Removed use_independent_variables argument, enhancing function flexibility.
Allows for diverse window function types in one call eliminating the need to make multiple augment calls and dataframe concatenations to get all desired augmented features.

Example of the type of call that would be possible:

rolled_df = (
        df.augment_rolling(
            date_column = 'date', 
            value_column = ['value1', 'value2', 'value3'], 
            window=[2, 4],
            window_func = [
                'mean',
                'std',
                ('sample_std', lambda x: sample_std(x)),
                ('pop_std', lambda x: population_std(x))
            ],
            window_func_with_iv = [
                ('corr', lambda x: x['value1'].corr(x['value2'])),
                ('regression', regression)
                ],
            min_periods=1,
            center=True
        )
)
    rolled_df

The problem addressed:

Functions relying on a series (a value column) cycle through each value column in a list.

Functions relying on a dataframe (independent variables) get repeatedly called and duplicated in the dataframe if there is > 1 value listed in the value column.

Also gets a little messy with lambda functions depending on if you have them operating on a series or data frame.
lambda x: func(x) -- vs --- lambda x: func(x[specific_col])
Passing multiple lambda functions of different forms can cause problems.

Users wanting a mix of various types of window function calls would need run the multiple augment calls and concatenate resulting dataframes to get one dataframe with all desired features.

…handling

mdancho84 · 2023-10-05T11:37:50Z

This is interesting. I wonder if it can be simplified even further by having all calculations run though the rolling_apply() function.

This way there would be no need for a second argument and we can just deprecate the use_independent_variables parameter.

mdancho84 · 2023-10-05T11:49:00Z

To add to this, there is a performance boost if we don't use apply()-style for simple functions like mean() and std().

So one thing I am thinking is running certain calls that are not Tuples through the rolling() function.

Tuples will contain the custom functions. They can be run through roll_apply().

What do you think? Let's discuss in Slack.

mdancho84 · 2023-10-06T11:56:59Z

Sorry I'm taking a long time with this one.

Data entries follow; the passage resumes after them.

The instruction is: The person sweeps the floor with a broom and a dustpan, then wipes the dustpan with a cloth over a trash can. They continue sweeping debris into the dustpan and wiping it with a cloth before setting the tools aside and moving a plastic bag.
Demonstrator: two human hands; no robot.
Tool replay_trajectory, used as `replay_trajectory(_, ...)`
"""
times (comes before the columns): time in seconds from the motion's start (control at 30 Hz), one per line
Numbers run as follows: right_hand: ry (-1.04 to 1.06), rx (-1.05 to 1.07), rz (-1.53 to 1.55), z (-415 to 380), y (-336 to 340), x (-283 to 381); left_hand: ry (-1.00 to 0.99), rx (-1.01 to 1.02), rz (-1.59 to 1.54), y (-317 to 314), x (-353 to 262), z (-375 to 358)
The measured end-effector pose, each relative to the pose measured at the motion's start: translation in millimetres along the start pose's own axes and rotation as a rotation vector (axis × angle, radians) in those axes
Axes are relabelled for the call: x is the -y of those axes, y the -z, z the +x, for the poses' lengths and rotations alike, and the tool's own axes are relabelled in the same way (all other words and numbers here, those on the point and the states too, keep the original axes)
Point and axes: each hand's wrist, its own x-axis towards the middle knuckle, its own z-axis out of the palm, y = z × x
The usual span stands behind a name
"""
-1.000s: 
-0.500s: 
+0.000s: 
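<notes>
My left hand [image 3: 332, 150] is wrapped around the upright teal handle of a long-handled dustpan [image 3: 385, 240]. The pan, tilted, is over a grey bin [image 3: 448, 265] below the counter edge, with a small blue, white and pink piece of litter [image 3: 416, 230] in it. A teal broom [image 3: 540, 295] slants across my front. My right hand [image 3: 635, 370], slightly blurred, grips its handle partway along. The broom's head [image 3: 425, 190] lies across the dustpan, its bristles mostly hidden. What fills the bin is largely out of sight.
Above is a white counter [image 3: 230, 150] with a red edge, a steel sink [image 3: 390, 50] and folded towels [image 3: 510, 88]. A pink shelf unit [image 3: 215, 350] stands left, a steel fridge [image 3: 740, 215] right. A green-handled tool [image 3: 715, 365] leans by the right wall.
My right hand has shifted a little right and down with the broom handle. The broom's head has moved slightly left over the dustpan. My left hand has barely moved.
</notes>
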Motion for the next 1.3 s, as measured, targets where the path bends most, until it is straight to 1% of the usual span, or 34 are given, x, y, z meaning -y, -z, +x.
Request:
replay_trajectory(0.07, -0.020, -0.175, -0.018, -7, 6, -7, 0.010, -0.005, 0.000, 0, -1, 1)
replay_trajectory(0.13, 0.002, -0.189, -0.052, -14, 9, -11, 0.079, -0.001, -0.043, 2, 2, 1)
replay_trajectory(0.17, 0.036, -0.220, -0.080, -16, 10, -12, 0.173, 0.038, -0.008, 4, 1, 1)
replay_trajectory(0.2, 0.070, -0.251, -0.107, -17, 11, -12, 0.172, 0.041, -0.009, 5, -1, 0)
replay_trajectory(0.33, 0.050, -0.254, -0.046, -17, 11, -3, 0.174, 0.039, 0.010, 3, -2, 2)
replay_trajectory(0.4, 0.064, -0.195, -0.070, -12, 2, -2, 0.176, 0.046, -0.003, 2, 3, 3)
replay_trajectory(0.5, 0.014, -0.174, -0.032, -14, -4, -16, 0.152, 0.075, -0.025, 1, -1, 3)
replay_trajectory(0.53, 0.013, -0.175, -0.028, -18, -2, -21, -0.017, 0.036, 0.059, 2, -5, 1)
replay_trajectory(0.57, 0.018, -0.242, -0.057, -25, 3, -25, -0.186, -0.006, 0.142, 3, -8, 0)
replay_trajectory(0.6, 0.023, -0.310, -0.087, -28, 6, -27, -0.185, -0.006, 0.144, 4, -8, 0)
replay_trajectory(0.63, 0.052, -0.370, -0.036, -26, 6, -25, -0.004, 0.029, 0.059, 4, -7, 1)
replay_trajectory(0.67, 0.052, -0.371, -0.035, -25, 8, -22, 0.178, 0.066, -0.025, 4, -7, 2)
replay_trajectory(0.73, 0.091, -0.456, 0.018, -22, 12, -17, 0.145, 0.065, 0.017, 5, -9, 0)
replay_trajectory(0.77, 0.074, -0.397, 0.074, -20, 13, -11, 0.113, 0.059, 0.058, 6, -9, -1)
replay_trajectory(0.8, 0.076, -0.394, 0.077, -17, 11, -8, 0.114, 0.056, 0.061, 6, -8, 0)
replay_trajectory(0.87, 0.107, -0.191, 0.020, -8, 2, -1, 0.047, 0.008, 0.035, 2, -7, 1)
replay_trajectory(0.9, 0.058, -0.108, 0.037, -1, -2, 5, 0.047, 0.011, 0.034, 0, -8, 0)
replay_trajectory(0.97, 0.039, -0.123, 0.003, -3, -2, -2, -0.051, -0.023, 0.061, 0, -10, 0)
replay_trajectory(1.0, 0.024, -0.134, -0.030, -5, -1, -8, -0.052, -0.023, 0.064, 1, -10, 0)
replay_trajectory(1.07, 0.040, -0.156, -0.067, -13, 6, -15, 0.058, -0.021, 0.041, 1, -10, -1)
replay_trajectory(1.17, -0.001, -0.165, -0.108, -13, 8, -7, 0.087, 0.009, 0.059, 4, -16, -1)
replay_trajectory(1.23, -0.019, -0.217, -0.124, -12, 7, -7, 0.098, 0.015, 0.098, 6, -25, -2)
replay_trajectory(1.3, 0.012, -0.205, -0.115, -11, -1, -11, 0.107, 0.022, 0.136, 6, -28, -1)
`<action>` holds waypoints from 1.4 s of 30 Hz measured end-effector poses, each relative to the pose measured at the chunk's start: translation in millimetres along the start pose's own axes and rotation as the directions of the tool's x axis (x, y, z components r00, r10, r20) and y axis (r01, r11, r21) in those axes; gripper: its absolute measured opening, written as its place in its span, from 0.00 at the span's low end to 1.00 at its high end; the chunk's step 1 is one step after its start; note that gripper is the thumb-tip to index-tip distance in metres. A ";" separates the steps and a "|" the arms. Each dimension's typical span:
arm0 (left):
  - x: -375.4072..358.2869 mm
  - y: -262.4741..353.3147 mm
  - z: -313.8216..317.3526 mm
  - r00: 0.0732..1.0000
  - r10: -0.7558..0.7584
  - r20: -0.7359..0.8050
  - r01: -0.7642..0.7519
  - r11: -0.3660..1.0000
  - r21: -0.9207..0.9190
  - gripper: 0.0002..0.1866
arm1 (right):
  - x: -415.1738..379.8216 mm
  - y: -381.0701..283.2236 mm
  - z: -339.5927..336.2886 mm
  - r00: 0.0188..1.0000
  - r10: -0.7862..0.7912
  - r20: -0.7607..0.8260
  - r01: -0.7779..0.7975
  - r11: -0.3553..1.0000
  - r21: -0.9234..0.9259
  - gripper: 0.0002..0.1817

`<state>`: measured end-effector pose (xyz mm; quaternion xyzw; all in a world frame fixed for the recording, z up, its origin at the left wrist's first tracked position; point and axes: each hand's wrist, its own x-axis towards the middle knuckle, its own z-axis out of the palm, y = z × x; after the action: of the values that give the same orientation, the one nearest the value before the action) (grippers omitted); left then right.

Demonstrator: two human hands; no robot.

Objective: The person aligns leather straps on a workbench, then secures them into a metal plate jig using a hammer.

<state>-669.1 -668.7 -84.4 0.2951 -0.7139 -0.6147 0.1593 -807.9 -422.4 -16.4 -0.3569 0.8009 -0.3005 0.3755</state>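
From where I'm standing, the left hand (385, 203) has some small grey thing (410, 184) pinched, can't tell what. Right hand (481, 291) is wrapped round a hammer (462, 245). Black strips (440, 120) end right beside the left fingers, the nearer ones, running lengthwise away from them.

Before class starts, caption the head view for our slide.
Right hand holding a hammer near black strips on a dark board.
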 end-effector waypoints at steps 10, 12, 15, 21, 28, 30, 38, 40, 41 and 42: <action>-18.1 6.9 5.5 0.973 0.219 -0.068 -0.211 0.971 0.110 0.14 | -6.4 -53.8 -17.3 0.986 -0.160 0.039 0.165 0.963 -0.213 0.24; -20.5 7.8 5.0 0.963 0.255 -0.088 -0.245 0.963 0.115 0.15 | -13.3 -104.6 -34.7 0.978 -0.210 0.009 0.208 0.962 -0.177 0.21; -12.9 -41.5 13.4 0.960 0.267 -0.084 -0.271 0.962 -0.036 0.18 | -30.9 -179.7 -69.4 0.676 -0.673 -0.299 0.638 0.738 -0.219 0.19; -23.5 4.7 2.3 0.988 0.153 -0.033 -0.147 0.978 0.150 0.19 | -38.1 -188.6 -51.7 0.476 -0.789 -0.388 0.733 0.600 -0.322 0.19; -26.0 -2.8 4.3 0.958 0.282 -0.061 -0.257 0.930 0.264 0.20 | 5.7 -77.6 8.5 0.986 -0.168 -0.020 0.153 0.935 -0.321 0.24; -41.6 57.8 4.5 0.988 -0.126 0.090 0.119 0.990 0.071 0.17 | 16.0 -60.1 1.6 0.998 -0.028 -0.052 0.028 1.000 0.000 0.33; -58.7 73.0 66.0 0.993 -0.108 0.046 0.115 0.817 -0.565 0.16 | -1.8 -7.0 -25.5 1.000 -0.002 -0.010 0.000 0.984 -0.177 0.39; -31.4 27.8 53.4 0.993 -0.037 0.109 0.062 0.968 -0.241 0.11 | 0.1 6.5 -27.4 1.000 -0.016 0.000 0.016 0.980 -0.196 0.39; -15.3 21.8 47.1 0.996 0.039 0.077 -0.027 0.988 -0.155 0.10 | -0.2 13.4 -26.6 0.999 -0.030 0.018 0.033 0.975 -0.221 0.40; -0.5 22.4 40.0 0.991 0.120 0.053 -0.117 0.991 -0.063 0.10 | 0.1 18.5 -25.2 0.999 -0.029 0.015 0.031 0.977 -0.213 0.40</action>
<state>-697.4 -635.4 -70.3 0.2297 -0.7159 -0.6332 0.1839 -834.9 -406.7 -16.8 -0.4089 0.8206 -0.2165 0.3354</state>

I'm researching what packages like polars and pandas do to help solve this problem.

It looks like polars works by removing the value column entirely and just having functions with Alias to rename.

I'm considering adopting a similar framework to eliminate the need for 2 window functions and specification of a value column.

import polars as pl

# Sample data
data = {
    'Category': ['X', 'X', 'Y', 'Y', 'Z', 'Z'],
    'A': [1, 2, 3, 4, 5, 6],
    'B': [6, 5, 4, 3, 2, 1]
}
df = pl.DataFrame(data)

# Define a custom aggregation function to compute correlation
def correlation_agg(s: pl.Expr) -> pl.Expr:
    a = s.filter(s.name == "A").cast(pl.Float64)
    b = s.filter(s.name == "B").cast(pl.Float64)
    return a.corr(b)

# Calculate correlation within each group using groupby and agg
correlations = df.groupby("Category").agg(correlation_agg(pl.col(["A", "B"])).alias("correlation"))
print(correlations)

mdancho84 · 2023-10-06T12:00:10Z

Basically we would

use Tuples to define the Alias and the custom function.
The custom function would be passed the group as a data frame.
The custom function would determine which columns to work on
The return would be a pandas series (or list like object)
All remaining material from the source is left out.